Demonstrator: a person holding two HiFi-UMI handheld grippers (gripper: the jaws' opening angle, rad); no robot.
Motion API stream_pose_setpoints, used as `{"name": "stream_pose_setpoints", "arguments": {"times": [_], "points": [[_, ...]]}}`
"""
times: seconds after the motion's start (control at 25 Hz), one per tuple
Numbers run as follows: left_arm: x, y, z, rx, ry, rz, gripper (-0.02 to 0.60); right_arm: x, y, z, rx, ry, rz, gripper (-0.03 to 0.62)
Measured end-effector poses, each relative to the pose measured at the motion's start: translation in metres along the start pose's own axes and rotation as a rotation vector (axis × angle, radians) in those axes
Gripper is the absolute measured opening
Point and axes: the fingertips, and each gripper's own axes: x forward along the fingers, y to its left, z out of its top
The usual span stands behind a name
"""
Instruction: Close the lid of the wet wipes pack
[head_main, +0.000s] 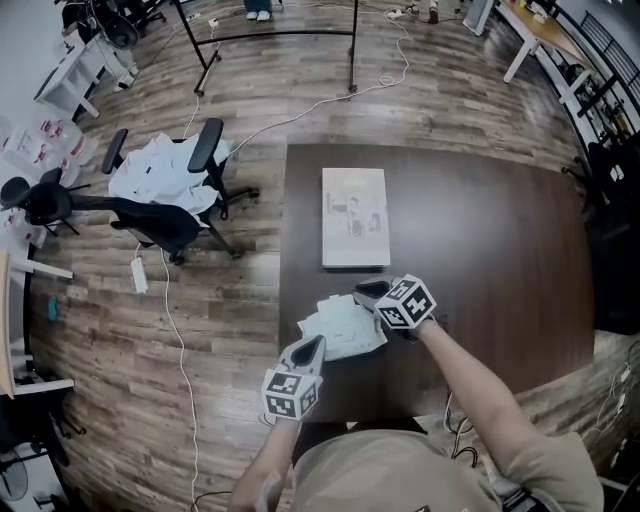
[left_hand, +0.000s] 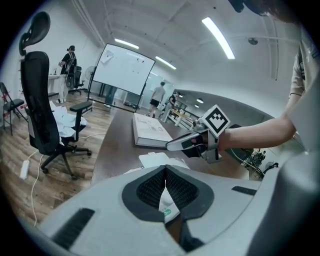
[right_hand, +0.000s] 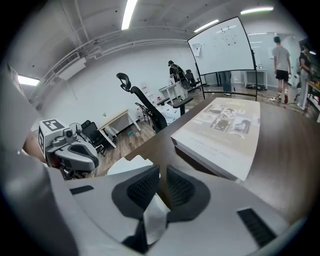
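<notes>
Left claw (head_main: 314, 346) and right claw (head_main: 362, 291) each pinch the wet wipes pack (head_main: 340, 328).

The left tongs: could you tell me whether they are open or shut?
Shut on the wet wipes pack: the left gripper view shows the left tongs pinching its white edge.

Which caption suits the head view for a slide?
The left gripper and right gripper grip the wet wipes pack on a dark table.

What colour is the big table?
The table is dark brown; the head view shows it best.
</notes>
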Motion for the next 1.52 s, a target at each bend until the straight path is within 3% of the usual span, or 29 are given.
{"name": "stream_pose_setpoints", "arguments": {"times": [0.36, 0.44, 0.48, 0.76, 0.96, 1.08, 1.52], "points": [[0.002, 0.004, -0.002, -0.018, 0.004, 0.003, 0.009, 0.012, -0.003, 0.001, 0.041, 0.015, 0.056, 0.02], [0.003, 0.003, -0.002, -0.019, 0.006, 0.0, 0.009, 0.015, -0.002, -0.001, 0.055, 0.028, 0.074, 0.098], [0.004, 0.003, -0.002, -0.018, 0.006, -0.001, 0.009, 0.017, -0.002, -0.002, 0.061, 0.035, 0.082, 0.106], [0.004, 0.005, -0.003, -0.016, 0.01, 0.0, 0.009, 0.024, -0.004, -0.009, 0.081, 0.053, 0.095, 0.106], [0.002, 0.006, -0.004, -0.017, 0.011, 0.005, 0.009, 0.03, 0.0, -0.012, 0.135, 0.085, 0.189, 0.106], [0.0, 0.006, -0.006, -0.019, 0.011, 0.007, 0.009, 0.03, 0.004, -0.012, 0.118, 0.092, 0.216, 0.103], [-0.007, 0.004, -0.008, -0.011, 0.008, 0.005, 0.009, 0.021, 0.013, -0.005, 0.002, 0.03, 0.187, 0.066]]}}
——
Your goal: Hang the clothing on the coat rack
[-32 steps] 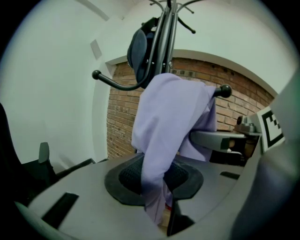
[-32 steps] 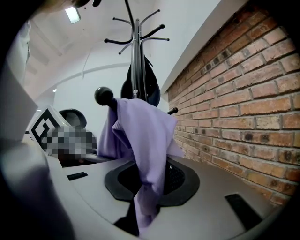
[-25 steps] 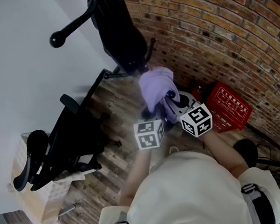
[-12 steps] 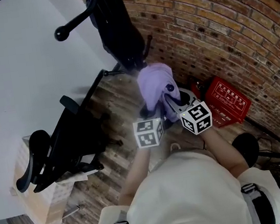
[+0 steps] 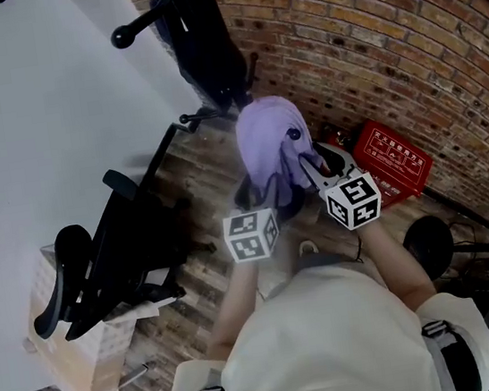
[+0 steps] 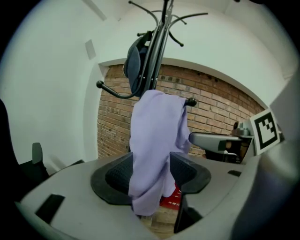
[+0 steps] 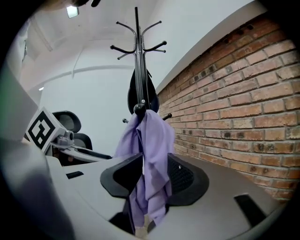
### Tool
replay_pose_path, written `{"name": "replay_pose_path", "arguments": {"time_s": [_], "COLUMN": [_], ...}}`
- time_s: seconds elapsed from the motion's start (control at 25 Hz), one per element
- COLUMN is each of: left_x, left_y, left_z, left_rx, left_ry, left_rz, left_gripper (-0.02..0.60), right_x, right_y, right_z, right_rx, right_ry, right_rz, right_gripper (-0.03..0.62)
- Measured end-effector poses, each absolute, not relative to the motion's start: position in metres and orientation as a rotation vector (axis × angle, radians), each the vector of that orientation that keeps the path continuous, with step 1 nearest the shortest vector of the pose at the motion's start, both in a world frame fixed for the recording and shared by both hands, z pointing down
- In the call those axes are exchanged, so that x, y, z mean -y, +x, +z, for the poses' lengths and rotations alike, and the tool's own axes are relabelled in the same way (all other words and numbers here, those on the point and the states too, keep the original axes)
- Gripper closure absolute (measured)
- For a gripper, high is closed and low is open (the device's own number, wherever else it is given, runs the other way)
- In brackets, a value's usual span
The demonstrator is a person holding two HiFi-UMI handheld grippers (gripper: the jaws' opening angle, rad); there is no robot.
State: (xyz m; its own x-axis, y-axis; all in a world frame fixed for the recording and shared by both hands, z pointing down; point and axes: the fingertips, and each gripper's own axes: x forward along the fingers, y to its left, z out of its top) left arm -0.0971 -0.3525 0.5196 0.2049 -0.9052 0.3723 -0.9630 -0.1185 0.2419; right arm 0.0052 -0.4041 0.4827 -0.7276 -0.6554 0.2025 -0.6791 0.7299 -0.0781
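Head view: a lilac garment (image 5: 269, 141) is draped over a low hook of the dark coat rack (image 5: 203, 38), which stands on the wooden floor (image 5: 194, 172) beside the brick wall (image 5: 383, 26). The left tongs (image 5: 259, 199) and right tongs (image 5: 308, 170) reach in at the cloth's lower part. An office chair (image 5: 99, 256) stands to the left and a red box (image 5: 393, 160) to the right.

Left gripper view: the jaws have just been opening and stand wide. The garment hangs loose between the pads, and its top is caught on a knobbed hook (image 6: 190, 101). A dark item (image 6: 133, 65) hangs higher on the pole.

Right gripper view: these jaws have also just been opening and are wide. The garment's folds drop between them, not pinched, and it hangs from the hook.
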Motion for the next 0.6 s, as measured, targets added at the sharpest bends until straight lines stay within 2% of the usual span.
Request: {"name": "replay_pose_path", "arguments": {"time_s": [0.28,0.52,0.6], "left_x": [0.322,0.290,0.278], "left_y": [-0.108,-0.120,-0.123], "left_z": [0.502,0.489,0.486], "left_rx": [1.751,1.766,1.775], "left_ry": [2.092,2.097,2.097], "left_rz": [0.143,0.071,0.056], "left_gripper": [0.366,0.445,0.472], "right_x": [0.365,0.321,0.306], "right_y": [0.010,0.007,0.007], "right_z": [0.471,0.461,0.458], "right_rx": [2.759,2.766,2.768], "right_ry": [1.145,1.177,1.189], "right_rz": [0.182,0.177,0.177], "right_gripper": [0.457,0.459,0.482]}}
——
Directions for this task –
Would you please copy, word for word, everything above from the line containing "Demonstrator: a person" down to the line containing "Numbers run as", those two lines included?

Answer to the problem –
Demonstrator: a person holding two HiFi-UMI handheld grippers (gripper: the jaws' opening angle, rad); no robot.
Motion API stream_pose_setpoints, used as `{"name": "stream_pose_setpoints", "arguments": {"times": [_], "points": [[_, ...]]}}`
"""
times: seconds after the motion's start (control at 25 Hz), one per tuple
Numbers run as follows: left_arm: x, y, z, rx, ry, rz, gripper (-0.02 to 0.60); right_arm: x, y, z, rx, ry, rz, gripper (-0.03 to 0.62)

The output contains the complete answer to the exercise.